INSTRUCTIONS TO FOLLOW
Going line by line through the entries below, tally those that hold the string "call". Give only the total.

============================================================

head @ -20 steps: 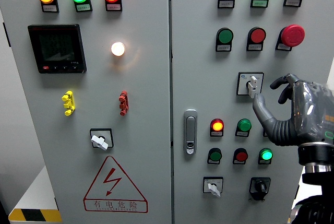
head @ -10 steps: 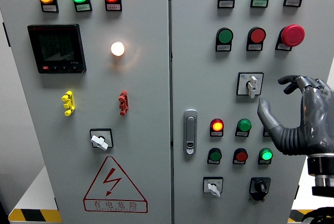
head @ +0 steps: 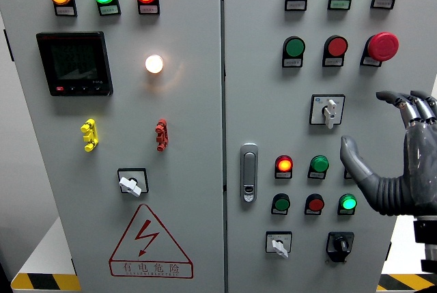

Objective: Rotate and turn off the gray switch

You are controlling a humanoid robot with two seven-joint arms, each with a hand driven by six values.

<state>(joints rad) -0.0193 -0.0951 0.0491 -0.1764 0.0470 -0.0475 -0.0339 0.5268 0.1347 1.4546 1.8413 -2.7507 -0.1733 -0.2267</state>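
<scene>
The right hand [head: 399, 163] hangs wide, fingers spread, holding nothing. It sits just right of the gray switch [head: 328, 110], not touching it.

Grey cabinet panel [head: 198, 238], two doors: mounted indicator lamps, push buttons, black meter [head: 74, 63], rotary switches incl. gray switch [head: 328, 110], door handle [head: 249, 172], warning triangle [head: 149, 242].
</scene>
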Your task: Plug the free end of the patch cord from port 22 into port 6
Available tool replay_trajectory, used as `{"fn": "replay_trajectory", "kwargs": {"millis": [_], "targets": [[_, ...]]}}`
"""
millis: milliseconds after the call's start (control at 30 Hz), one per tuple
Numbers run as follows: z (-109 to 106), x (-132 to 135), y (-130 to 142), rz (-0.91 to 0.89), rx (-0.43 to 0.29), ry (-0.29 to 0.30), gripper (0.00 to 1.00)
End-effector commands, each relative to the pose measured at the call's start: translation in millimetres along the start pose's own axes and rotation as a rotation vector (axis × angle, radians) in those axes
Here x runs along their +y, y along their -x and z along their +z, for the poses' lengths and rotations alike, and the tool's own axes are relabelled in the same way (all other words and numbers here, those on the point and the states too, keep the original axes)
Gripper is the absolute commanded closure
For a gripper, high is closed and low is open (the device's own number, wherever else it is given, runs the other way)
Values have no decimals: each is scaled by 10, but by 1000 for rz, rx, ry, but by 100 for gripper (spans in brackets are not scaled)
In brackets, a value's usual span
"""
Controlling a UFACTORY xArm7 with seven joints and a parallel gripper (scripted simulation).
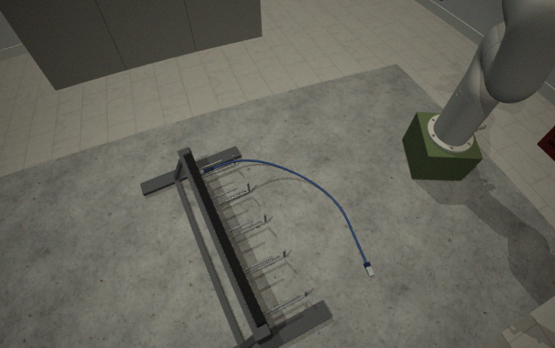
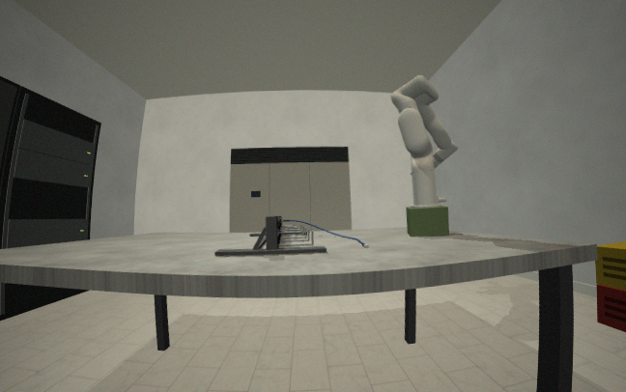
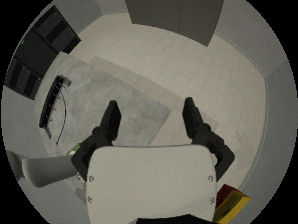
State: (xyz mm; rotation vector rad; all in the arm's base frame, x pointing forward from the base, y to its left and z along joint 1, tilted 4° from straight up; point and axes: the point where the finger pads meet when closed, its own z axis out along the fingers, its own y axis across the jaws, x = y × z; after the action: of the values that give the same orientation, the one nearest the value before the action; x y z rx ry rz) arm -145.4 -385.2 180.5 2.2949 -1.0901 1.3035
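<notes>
A dark grey rack (image 1: 223, 231) (image 2: 271, 234) (image 3: 48, 99) with a long patch panel stands loose on the grey table (image 1: 107, 257) (image 2: 145, 261). A blue patch cord (image 1: 308, 182) (image 2: 328, 232) (image 3: 64, 115) runs from a port at the rack's far end in the top view and arcs over the table. Its free end, a clear plug (image 1: 367, 269) (image 2: 365, 246), lies flat on the table to the right of the rack. My gripper (image 3: 151, 106) is open and empty, folded high above the arm's base, far from the cord and rack. The port numbers are too small to read.
The arm stands on a green block (image 1: 441, 159) (image 2: 427, 221) at the table's right side. Grey cabinets (image 1: 128, 30) (image 2: 290, 190) stand beyond the table. A dark server rack (image 2: 43, 179) is at the left. Yellow and red boxes (image 2: 612, 285) sit at the right.
</notes>
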Motion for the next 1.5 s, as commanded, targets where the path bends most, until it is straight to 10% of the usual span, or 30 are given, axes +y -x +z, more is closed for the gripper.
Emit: {"fn": "replay_trajectory", "kwargs": {"millis": [0,467,1467], "targets": [[377,-191,-35,-20,-71,-92,0],[1269,-999,-18,-128,-304,-335,0],[1706,-1587,57,-236,-457,-465,0]]}}
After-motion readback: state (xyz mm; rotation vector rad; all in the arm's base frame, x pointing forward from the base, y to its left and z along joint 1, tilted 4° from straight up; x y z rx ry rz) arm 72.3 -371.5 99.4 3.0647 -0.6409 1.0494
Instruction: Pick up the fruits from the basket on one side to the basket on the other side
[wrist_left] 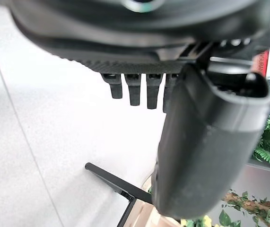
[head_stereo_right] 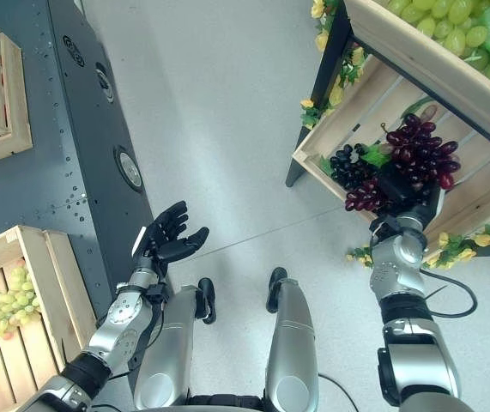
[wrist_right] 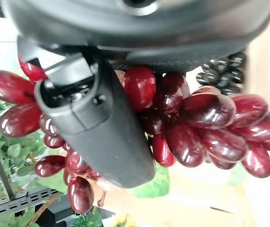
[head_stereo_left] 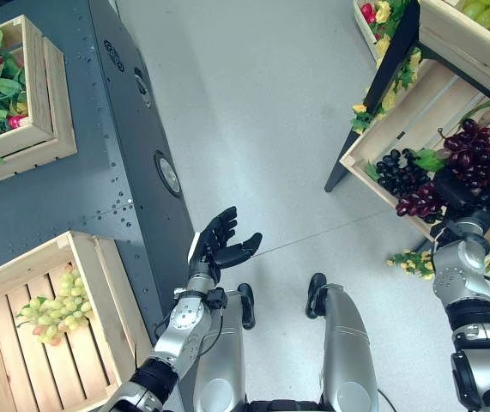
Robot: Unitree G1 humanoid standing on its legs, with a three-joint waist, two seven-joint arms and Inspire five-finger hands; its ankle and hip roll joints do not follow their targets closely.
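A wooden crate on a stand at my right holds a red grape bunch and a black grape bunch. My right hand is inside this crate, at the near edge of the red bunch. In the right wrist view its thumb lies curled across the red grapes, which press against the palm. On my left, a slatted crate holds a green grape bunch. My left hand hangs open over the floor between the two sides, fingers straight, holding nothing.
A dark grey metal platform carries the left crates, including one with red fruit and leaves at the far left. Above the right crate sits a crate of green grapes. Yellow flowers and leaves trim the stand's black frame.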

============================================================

WRITTEN ANSWER
2